By Vrishti Beniwal and Shruti Srivastava
India will soon revive the sale of its money-losing flag carrier with new guidelines after a recent attempt ended in a debacle last month, as the proposed terms deterred potential investors.
Prime Minister Narendra Modi’s administration is ready to “re-examine” its privatization process, including a clause requiring a minority state stake in Air India Ltd., said Subhash Chandra Garg, a senior official in the Ministry of Finance. The government is considering various options and doesn’t intend to insist on keeping 24 percent of the company, he said.

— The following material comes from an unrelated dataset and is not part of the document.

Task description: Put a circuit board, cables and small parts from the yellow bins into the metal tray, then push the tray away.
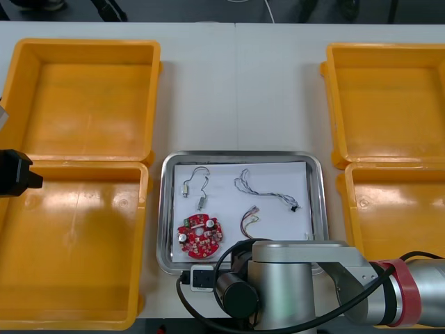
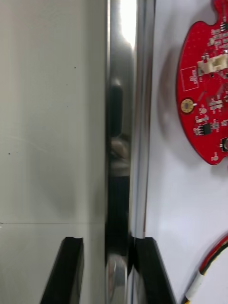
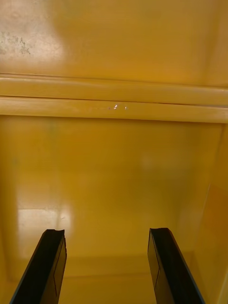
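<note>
Right arm (image 1: 306, 278) hogs the near edge of the worktop (image 1: 236, 83), parked right over the near rim of the metal tray (image 1: 316, 182). Up close, the right gripper (image 2: 108, 240) has its fingers (image 2: 69, 268) spread astride that rim: one on the worktop side, one on the white inside. A thin strip of worktop shows between the outer finger and the rim, so it doesn't look like it's pinching anything.

The tray sits mid-worktop, close to the near edge, between the yellow bins (image 1: 83, 97), which stand two along the left edge and two along the right. It's loaded:
- the round red circuit board (image 1: 200, 234), on the side toward the near edge and a bit left
- a red and yellow cable (image 1: 249, 221) just right of the board, not touching it
- a twisted blue and white cable (image 1: 264, 188) farther back, toward the right
- small metal parts (image 1: 201, 204) on a thin wire, back left

Left gripper (image 3: 107, 232) hangs at the worktop's left edge over the near left bin, fingers wide apart with nothing between them, just bin floor under it.
</note>
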Available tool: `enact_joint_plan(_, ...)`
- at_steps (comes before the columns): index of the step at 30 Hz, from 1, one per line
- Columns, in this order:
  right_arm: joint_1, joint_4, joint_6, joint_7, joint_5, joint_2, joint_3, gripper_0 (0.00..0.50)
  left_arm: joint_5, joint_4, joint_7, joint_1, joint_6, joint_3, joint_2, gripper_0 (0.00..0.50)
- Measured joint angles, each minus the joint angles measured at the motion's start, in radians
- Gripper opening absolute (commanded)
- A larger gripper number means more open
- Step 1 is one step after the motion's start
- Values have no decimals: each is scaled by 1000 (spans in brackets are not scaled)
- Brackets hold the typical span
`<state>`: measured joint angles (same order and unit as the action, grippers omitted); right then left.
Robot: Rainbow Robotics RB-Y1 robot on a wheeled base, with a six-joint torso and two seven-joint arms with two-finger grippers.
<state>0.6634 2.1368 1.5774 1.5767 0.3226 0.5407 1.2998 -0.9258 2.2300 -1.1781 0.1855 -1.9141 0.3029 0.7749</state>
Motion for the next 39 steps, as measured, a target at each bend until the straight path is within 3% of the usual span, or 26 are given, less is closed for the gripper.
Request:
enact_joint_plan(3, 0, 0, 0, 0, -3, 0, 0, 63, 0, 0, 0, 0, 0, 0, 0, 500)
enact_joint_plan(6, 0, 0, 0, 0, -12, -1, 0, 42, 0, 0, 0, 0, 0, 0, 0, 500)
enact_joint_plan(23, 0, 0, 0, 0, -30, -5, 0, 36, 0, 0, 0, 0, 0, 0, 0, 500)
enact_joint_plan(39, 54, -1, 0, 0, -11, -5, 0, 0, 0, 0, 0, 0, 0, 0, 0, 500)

“A certain kind of strategy was offered that didn’t find many takers and therefore something different will have to be done,” Economic Affairs Secretary Garg said in an interview in New Delhi on Monday. “There’s no fixed objective that government should have 24 percent. It can be re-examined.”
Modi’s most high-profile privatization plan ended in a whimper on May 31 as a deadline for prospective suitors passed by with none showing interest in the airline mired in almost $8 billion of debt. IndiGo, the nation’s biggest carrier, initially said it was keen but pulled out after the government made it clear it wasn’t selling Air India’s international operations separately.
While policy makers viewed the condition for a government stake as a “confidence building measure,” it was cited as one of the reasons for the lack of bids, Garg said.
The state retaining a stake in the airline — already expected to lose as much as $2 billion over the next two financial years — left open the “prospect of political interference on strategic and day-to-day matters,” the Sydney-based CAPA Centre for Aviation said this month.
Air India, which was offered along with $5 billion of its debt, is surviving on taxpayer bailouts after losing money for years. Previous attempts by the Indian government to dispose of the carrier were derailed by political opposition.
Vrishti Beniwal and Shruti Srivastava are authors at Bloomberg Quint.